Rapid expansion of Turkish national carrier is in part behind surge in African migrants through the Western Balkans, EU agency says
By Matthew Holehouse, in Brussels
The European Union’s borders agency has suggested one of the world’s biggest airlines is fuelling the illegal migration crisis by opening new routes in Africa.
Frontex said a dramatic increase in migrants from Africa illegally crossing the borders of the Western Balkans in order to reach the EU “could be partly explained” by the commercial strategy of Turkish Airlines.
The flag carrier, which serves more destinations than any airline in the world, has a fleet of 296 and revenues of £5 billion last year, has opened a raft of new routes to Africa – a move interpreted as a drive by President Erdogan to increase Turkish influence.
While the world’s attention has been on illegal smuggling gangs, the allegation suggests that major corporations – acting entirely legally – also play a major and poorly-understood role in the mass migration affecting the continent.
Turkey is a major route for would-be migrants, travelling by land from Syria and Afghanistan onwards by land or sea to Greece, the Balkans and central Europe.
Frontex noted there had been a threefold increase in Africans detected making illegal border crossings in the Western Balkans in the three months June to compared to the previous quarter..
They included a nine-fold increase in Congolese, a six-fold rise in Cameroonians, and a four-fold rise in Ghanaians.
In total it detected some 4,071 Africans out of 54 437 illegal border crossings.
The report goes on: “The increase in detected Africans in the Western Balkans could be partly explained by the expansion of Turkish Airlines connection network in Africa.”
It notes how the carrier now has the largest network in Africa, nearly doubling its weekly seat capacity from 38,000 to 70,000, and planning to open six new destinations.
“It already boasts the largest network in the continent among foreign carriers, overtaking Air France and Emirates.

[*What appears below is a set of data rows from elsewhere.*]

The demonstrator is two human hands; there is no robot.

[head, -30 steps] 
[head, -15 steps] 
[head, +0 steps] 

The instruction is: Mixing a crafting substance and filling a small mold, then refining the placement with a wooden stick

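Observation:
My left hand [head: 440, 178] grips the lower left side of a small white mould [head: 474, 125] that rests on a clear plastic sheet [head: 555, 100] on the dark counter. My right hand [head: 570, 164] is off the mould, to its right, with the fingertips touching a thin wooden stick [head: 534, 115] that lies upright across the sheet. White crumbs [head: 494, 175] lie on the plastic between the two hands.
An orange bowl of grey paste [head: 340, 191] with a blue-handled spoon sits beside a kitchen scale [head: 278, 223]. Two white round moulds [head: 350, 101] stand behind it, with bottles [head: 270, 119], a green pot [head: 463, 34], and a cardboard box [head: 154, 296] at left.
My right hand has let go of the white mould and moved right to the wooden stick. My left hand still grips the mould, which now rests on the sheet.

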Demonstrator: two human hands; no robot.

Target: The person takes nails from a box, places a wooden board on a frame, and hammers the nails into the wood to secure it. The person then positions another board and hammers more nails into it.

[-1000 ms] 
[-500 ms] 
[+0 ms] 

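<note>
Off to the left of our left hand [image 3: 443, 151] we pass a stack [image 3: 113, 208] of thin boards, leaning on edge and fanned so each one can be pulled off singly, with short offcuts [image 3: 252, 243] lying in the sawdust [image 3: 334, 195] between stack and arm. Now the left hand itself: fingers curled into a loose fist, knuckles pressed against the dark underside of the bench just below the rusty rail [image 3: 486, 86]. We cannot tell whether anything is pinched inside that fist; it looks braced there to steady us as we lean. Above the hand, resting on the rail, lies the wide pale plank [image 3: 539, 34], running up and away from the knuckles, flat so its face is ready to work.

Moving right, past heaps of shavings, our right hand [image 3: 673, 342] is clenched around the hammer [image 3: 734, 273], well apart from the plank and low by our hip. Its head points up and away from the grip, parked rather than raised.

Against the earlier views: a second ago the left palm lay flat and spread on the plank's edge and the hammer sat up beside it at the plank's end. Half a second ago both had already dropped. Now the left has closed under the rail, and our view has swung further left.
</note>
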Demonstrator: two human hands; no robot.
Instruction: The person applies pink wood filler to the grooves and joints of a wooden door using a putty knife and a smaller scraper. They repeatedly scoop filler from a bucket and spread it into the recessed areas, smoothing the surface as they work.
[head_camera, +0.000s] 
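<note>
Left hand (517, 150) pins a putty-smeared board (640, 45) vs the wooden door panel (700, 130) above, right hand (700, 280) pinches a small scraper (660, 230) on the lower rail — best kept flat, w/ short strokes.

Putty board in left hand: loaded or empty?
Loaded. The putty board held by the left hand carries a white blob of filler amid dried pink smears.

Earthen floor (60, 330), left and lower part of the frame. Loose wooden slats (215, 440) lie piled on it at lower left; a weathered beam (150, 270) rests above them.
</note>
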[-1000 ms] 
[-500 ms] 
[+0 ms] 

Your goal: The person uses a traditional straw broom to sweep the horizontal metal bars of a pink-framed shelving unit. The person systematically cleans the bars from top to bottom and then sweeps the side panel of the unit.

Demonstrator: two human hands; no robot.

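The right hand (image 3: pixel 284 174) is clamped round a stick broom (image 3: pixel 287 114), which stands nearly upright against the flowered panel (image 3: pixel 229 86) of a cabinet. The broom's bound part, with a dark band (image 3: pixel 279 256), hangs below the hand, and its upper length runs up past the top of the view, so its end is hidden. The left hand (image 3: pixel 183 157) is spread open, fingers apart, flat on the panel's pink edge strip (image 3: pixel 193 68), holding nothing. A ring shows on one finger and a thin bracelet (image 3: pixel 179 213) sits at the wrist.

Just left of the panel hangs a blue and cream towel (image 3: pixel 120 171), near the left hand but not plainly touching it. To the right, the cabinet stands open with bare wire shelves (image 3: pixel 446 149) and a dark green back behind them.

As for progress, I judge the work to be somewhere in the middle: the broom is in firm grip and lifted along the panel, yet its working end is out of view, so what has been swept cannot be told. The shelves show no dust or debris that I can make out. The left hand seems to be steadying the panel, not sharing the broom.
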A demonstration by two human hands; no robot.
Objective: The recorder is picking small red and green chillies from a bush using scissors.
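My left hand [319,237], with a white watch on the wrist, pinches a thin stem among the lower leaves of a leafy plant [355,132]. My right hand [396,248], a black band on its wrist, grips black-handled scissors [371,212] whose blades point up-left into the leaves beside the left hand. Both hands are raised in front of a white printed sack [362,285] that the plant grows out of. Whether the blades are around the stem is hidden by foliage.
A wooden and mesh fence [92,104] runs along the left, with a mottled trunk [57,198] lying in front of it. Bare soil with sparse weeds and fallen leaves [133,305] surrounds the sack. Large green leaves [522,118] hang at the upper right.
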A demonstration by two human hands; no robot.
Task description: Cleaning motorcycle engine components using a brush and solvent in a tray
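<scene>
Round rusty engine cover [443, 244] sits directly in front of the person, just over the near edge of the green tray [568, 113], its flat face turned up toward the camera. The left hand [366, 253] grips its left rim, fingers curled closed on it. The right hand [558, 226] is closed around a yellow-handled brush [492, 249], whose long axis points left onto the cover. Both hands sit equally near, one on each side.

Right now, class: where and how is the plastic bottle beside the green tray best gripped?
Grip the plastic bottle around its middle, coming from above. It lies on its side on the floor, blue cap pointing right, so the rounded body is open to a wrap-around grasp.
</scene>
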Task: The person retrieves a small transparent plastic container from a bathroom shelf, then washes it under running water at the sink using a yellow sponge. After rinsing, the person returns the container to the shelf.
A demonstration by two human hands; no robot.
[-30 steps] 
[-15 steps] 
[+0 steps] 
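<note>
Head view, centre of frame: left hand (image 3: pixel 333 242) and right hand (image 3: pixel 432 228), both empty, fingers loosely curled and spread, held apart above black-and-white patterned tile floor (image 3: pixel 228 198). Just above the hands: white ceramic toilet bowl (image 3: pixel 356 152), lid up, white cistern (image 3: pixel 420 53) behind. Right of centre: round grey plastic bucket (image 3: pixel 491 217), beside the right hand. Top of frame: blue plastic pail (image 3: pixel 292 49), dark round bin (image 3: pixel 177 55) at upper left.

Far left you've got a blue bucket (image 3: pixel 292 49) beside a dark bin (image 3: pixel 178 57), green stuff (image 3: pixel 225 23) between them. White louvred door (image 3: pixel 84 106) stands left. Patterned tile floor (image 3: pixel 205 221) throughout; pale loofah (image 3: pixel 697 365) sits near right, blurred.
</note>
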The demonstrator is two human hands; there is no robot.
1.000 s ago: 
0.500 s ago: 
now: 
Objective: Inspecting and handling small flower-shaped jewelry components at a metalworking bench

By the end of 2015, Turkish Airlines will have at least 45 destinations in its African network across 30 countries. For comparison, Air France, which has the second largest African network among European carriers, offers flights to 34 destinations. Brussels Airlines has 19 African destinations on offer, British Airways 18 and Lufthansa 13.”
The problem is down to Turkey’s policy of “visa diplomacy”, under which its Islamist government has sought influence across Africa and the Middle East, by easing visa restrictions. Citizens of countries such as Somalia, Eritrea, Afghanistan and Sudan can all get “e-visas”, which require only a form to be filled in and a fee to be paid online.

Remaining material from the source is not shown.